◆ **What this task involves**:
Copy each line of the material in which the word "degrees" appears.

◆ **Data for review**:
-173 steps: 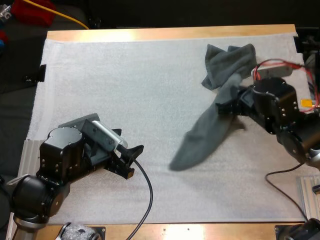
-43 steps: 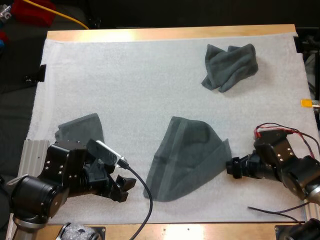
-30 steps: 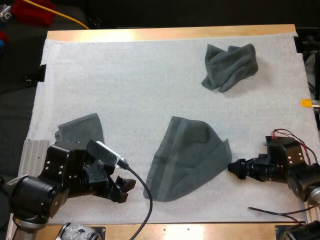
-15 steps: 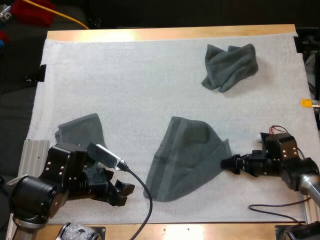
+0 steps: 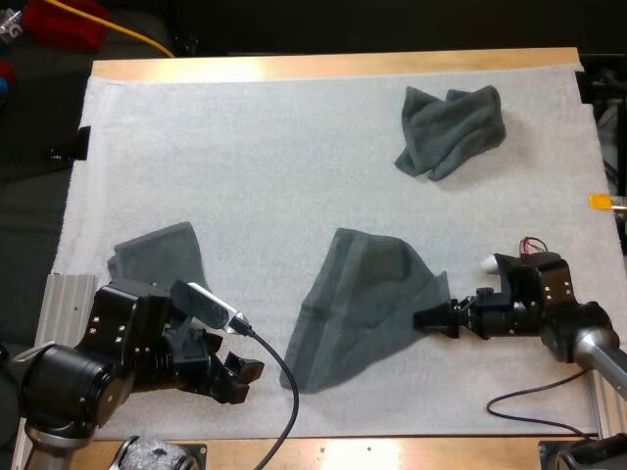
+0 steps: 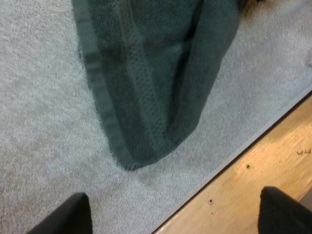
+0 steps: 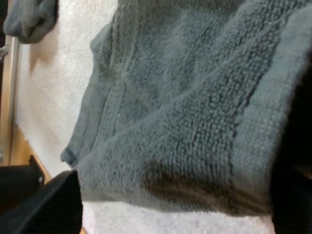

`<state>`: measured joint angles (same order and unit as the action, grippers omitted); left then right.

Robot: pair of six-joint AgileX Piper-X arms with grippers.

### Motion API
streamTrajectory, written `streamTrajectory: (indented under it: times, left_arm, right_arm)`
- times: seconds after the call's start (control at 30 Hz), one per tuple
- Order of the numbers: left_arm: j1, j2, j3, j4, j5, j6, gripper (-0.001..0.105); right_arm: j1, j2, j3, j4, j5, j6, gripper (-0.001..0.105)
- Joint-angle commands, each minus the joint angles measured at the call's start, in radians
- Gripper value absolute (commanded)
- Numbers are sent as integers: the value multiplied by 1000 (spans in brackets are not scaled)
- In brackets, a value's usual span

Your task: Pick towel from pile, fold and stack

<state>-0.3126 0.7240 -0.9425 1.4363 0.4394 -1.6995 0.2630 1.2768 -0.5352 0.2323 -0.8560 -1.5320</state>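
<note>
White mat under towels, wooden table

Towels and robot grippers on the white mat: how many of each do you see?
Towels: 3 (crumpled towel, spread towel, towel by left arm)
Grippers: 2 (left gripper, right gripper)
Total: 5

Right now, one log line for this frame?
left gripper open, short of spread towel | right gripper open at its right corner | crumpled towel far right | folded towel by left arm
</note>
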Motion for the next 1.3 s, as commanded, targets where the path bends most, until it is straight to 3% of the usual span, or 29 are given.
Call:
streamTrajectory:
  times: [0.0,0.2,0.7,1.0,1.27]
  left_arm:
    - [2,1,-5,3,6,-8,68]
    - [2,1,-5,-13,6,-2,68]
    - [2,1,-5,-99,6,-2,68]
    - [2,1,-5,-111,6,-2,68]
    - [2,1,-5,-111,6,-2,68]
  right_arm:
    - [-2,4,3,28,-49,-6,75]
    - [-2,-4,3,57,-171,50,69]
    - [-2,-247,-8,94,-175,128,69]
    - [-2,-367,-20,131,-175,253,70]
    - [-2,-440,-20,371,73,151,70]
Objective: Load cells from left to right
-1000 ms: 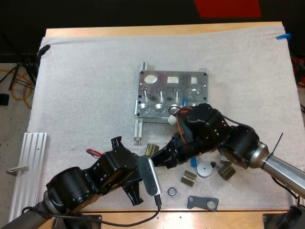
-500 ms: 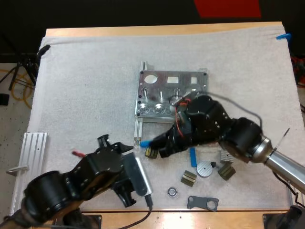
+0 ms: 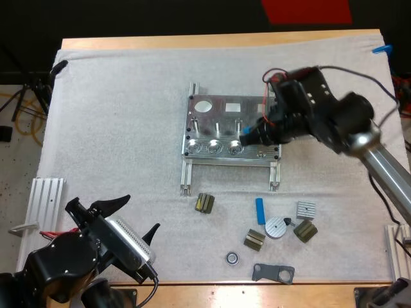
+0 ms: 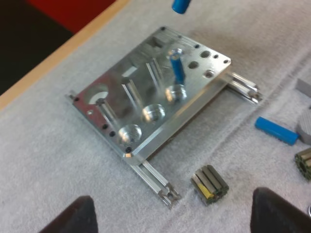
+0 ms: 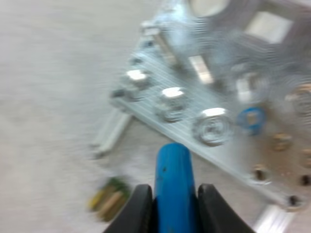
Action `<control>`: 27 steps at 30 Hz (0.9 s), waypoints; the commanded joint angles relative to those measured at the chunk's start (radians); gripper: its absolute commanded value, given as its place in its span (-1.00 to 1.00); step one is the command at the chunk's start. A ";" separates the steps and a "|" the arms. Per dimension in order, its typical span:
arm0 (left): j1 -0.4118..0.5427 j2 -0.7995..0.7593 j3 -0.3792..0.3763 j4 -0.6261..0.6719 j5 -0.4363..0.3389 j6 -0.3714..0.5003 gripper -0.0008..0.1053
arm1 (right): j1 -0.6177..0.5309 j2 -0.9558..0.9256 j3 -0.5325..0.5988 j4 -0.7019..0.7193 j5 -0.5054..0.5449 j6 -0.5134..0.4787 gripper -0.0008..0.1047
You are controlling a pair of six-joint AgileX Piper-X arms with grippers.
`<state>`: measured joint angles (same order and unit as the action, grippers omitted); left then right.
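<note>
My right gripper point(image 5: 174, 196) is clamped on a blue cell point(image 5: 173, 170) above the fixture point(image 5: 214, 68). Ahead of these jaws, one seated cell point(image 5: 251, 118) appears loaded. The three front sockets point(image 5: 172, 94) look empty. My left gripper point(image 4: 175, 213) is released, and a spare cell point(image 4: 276, 131) lies on the mat ahead of it.

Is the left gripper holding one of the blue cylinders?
No: in the left wrist view the left gripper is open, its fingers wide apart and touching nothing.
</note>
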<state>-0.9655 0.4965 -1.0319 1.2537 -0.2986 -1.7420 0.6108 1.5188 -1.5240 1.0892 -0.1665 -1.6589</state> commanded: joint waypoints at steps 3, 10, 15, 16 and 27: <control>0.000 0.000 -0.002 -0.001 -0.029 -0.052 0.24 | -0.010 0.087 -0.083 0.084 0.083 -0.058 -0.99; 0.000 0.000 -0.002 -0.001 -0.029 -0.073 0.24 | -0.009 0.299 -0.257 0.213 0.167 -0.084 -0.99; 0.000 0.000 -0.002 -0.001 -0.029 -0.094 0.24 | -0.009 0.385 -0.320 0.255 0.251 -0.105 -0.99; 0.000 0.000 -0.002 -0.001 -0.029 -0.094 0.24 | -0.012 0.400 -0.327 0.263 0.258 -0.116 -0.99; 0.000 0.000 -0.002 -0.001 -0.029 -0.094 0.24 | -0.019 0.470 -0.323 0.288 0.276 -0.134 -0.99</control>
<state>-0.9655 0.4967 -1.0319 1.2537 -0.3067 -1.8245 0.5983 1.9858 -1.8387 1.3661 0.1004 -1.7811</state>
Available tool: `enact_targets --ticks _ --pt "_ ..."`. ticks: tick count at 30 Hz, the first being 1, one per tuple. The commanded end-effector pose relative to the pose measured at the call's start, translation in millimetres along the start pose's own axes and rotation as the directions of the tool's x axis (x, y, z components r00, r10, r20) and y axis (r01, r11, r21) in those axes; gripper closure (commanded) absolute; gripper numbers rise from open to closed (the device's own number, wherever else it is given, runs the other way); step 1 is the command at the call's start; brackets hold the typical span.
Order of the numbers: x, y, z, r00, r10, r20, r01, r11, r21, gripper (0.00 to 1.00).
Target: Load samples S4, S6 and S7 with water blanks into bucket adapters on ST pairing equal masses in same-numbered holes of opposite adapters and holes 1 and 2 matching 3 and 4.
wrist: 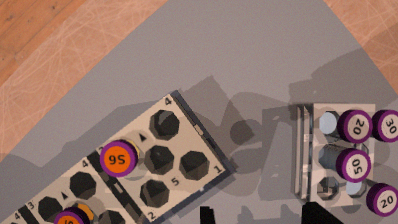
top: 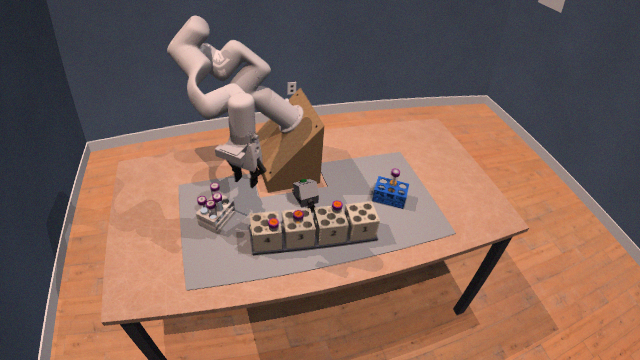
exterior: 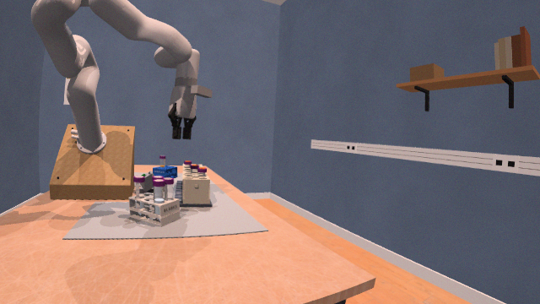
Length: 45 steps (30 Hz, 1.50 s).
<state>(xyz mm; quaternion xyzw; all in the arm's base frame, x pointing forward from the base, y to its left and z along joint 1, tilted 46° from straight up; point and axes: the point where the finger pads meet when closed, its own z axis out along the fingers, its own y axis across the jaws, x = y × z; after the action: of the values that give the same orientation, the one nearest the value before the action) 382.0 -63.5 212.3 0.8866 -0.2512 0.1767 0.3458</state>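
My gripper (top: 246, 183) (exterior: 181, 134) (wrist: 257, 216) is open and empty, high above the mat between the blanks rack and the stand. Orange-capped S6 (top: 273, 223) (wrist: 118, 159) stands in hole 3 of adapter 4 (top: 266, 242). An orange-capped tube (top: 298, 215) stands in the middle hole of adapter 3 (top: 300, 239). Another orange-capped tube (top: 337, 205) stands in the rear right hole of adapter 2 (top: 334, 235). Adapter 1 (top: 365, 231) holds no tube. The white blanks rack (top: 210, 226) (exterior: 170, 209) holds several blanks; their caps read 20 (wrist: 354, 126), 30 (wrist: 388, 126), 50 (wrist: 353, 165) and 20 (wrist: 382, 199).
The blue rack (top: 390, 199) (exterior: 164, 171) at the right holds one purple-rimmed tube (top: 395, 173), its dot unreadable. The small desk (top: 306, 192) with the green DONE key (top: 303, 181) stands behind the adapters. The arm's wooden base (top: 295, 170) is behind it.
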Motion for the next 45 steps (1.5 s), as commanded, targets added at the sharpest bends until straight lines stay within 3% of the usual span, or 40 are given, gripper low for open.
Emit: enact_targets --ticks 1,3,34,45 --pt "-3.9 25.2 -2.1 1.0 0.01 -0.006 -0.01 1.0 0.006 0.43" --pt "-3.9 25.2 -2.1 1.0 0.01 -0.006 -0.01 1.0 0.006 0.43" --pt "-31.5 167.3 -1.4 1.0 0.01 -0.006 -0.01 1.0 0.005 0.43" --pt "-31.5 167.3 -1.4 1.0 0.01 -0.006 -0.01 1.0 0.005 0.43"
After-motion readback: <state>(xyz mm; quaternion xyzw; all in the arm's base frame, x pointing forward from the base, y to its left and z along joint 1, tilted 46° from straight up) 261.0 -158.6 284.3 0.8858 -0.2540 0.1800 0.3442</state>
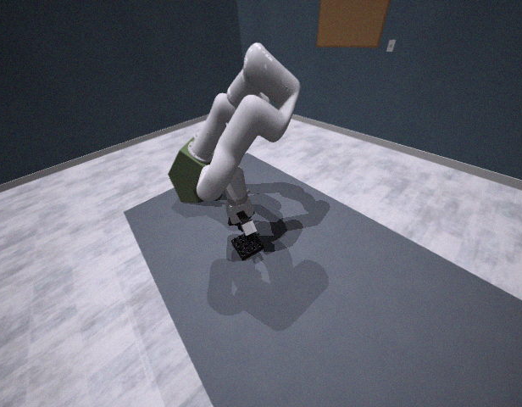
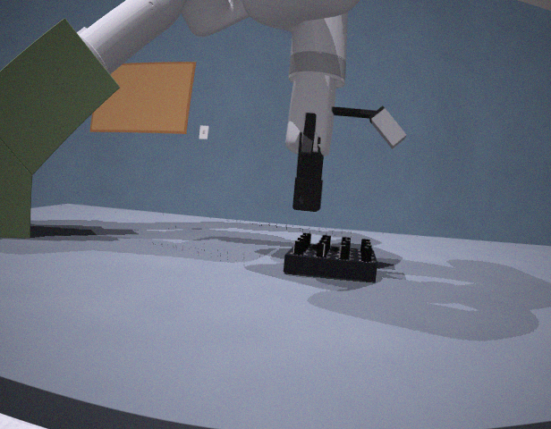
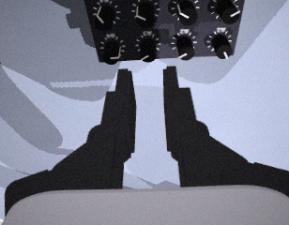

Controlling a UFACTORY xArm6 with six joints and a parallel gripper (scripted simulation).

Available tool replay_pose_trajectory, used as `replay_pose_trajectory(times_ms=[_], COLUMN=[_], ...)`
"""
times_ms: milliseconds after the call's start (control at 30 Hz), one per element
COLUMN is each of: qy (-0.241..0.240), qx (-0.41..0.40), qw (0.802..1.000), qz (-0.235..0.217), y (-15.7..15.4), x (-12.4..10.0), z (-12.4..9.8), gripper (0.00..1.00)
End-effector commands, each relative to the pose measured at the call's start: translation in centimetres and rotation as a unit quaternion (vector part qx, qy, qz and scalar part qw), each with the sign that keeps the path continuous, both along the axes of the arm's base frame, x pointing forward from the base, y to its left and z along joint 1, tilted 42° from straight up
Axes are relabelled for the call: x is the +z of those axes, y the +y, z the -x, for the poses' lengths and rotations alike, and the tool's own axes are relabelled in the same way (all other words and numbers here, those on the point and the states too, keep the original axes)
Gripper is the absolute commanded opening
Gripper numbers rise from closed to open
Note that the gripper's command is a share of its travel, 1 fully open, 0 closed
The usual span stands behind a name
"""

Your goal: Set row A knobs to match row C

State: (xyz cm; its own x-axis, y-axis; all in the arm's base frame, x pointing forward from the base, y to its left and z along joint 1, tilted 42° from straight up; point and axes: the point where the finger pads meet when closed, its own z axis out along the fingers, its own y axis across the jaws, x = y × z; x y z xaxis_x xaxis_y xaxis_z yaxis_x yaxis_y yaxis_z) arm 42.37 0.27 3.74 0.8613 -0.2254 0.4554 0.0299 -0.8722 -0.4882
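My pincer (image 3: 147, 84) is hanging in the air, fingers set narrow with a slim gap between them and nothing held. In the wrist view, the knob box (image 3: 163, 9) fills the top of the frame, just past the fingertips, so it lies ahead and below. In the exterior view the pincer (image 2: 307, 206) sits above the box's (image 2: 330, 267) left end, well off the knobs. The box stands flat on the tabletop (image 2: 173, 323). I'd say the next move comes down to lining up over one knob.
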Motion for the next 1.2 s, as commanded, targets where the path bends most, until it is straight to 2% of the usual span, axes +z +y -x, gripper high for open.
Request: replay_pose_trajectory(times_ms=[0,667,1167], qy=[-0.001,-0.001,-0.001], qx=[-0.001,-0.001,-0.001], qw=[1.000,1.000,1.000], qz=[0.000,0.000,0.000], y=[0.1,1.0,1.2], x=[-0.2,-1.8,-2.0], z=[-0.3,-1.4,-1.6], gripper=[0.19,0.19,0.19])
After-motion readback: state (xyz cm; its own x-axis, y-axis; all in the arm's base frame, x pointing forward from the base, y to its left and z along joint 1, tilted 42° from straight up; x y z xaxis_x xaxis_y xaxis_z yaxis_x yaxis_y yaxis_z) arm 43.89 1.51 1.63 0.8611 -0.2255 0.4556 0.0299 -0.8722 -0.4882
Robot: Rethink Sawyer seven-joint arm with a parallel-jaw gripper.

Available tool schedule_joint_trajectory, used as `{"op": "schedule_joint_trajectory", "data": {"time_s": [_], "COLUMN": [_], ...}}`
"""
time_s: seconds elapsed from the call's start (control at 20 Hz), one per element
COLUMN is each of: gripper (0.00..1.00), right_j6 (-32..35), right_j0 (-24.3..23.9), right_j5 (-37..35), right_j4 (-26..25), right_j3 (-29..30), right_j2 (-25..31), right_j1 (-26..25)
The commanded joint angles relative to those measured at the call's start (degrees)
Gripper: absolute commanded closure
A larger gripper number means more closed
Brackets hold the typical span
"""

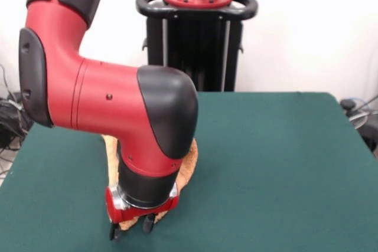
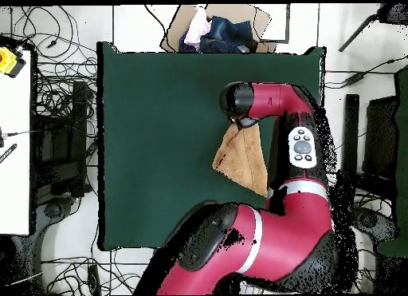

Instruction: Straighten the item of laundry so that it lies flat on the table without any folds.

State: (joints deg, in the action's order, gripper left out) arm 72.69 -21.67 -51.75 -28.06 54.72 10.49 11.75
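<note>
The item of laundry (image 1: 189, 160), an orange-tan terry towel, lies bunched on the dark green table (image 1: 283, 157), mostly hidden behind my arm in the front view. My gripper (image 1: 131, 228) is low at the near edge, with tan cloth showing between its two black fingers; it looks shut on the towel's end. From overhead the towel (image 2: 245, 161) narrows to a point under my wrist and widens toward the table's (image 2: 159, 133) right edge, with folds in it. The wrist hides the gripper in that view.
My bent arm (image 2: 299, 141) covers the table's right side in the overhead view. A cardboard box of clothes (image 2: 215, 29) sits beyond the table's top edge. Cables and a white bench (image 2: 16, 133) lie off the left side. The black pedestal (image 1: 196, 33) stands behind the table.
</note>
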Motion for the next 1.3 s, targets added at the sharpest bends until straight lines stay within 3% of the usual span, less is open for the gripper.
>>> {"op": "schedule_joint_trajectory", "data": {"time_s": [0.05,0.5,0.85,1.05,1.3], "gripper": [0.00,0.00,0.00,0.00,0.00], "right_j6": [2.2,3.4,5.8,5.6,1.7], "right_j0": [1.1,1.6,4.3,4.2,6.2], "right_j5": [2.6,2.3,-3.0,-2.9,-12.1], "right_j4": [-1.1,-0.8,-2.4,-2.1,-4.8], "right_j3": [-1.1,-5.1,-12.5,-11.5,-12.3], "right_j2": [1.8,1.8,-0.1,-0.4,-4.5], "right_j1": [-3.1,-5.9,-9.7,-9.1,-7.8]}}
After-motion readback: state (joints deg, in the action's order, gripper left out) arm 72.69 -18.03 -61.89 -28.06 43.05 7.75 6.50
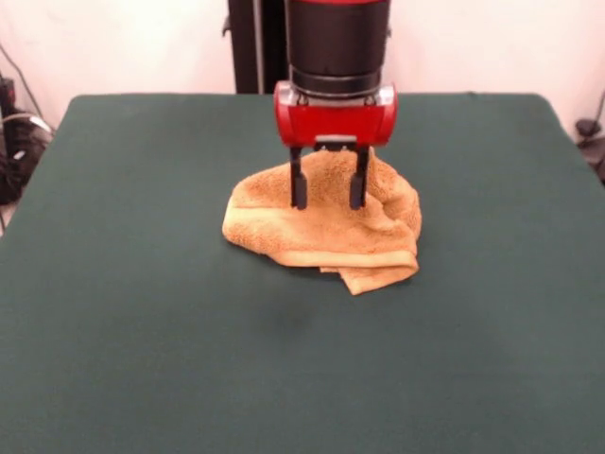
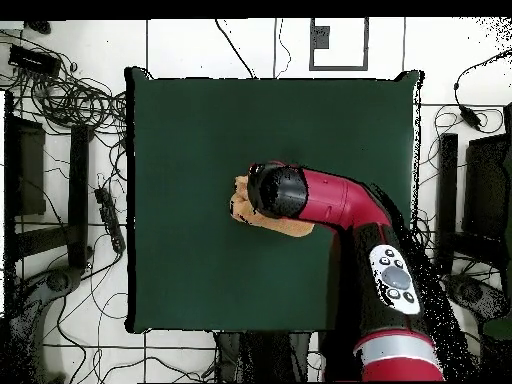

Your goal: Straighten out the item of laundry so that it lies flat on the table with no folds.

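The orange-tan towel [image 1: 321, 232] lies crumpled and folded over itself near the middle of the dark green table [image 1: 142, 331]. A border band runs along its front edge and a folded corner sticks out at the front right. My gripper [image 1: 328, 203] hangs straight down over the towel's top, its two black fingers [image 1: 299, 184] spread apart with towel showing between them; the tips reach the cloth. In the overhead view the arm covers most of the towel [image 2: 243, 205], and the gripper itself is hidden under the wrist. No white tag shows.
The robot's pedestal [image 1: 255, 43] stands behind the table's far edge. Cables and gear [image 2: 60, 90] lie on the floor around the table, with dark equipment [image 2: 480, 200] on the other side.
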Robot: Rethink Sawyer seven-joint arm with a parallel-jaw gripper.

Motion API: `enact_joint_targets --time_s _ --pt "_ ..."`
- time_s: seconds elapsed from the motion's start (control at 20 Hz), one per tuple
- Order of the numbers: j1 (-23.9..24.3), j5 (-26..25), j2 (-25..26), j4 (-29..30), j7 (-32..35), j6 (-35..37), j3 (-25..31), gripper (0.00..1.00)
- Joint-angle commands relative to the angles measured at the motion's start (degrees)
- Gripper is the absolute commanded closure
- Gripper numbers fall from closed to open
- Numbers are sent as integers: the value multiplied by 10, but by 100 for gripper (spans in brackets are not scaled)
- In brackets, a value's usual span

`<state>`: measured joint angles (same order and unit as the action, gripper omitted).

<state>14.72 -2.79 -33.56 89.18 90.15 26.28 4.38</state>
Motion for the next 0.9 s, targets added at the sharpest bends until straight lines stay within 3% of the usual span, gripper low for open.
enact_joint_targets --time_s 0.05,0.35,0.9 --pt "19 -5 31 -8 0 -14 105 0" --pt "37 -15 65 -18 -7 -21 135 0" --pt "28 -48 79 -40 7 -58 127 0"
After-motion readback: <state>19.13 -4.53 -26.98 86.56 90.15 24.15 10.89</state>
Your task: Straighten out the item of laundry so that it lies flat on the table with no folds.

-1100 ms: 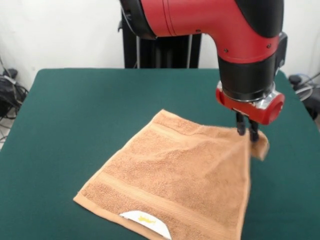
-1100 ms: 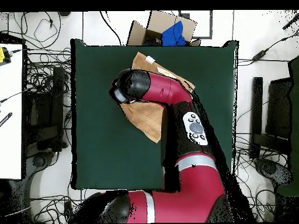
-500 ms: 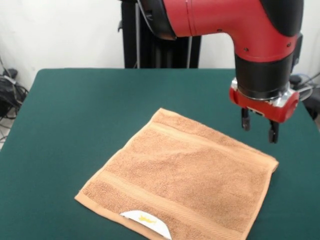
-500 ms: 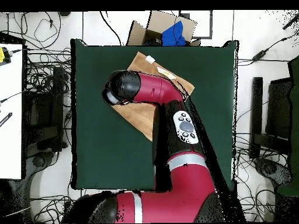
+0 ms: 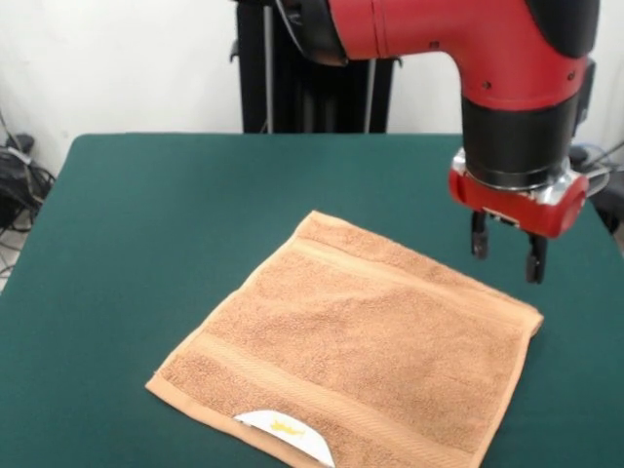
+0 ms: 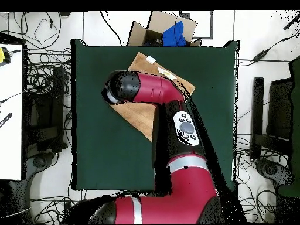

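The peach towel [image 5: 346, 366] lies spread flat on the green table [image 5: 146, 214]. The gripper [image 5: 507, 258] hangs above its corner, fingers spread and apparently empty.

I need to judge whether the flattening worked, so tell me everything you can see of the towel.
The towel is a peach-orange, roughly square terry cloth with woven border bands and hemmed edges. A small white tag sits at its near edge. It lies spread flat, set diagonally on the green table, with no fold showing. Nothing grips it: the tool hangs open above its right corner, apart from it.
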Available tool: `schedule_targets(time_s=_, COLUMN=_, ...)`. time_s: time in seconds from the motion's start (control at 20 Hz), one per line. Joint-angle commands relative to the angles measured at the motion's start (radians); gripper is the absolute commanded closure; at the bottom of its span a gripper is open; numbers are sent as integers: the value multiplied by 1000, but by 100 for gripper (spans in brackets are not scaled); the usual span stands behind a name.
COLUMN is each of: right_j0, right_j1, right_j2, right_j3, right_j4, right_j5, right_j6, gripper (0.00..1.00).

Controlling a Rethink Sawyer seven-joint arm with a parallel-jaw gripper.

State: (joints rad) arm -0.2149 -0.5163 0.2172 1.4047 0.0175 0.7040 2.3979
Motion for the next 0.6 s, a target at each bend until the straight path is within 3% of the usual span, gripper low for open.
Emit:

◆ **Response area**:
The commanded joint angles relative to those measured at the call's start (degrees)
- Joint-angle commands relative to the angles measured at the motion's start (degrees)

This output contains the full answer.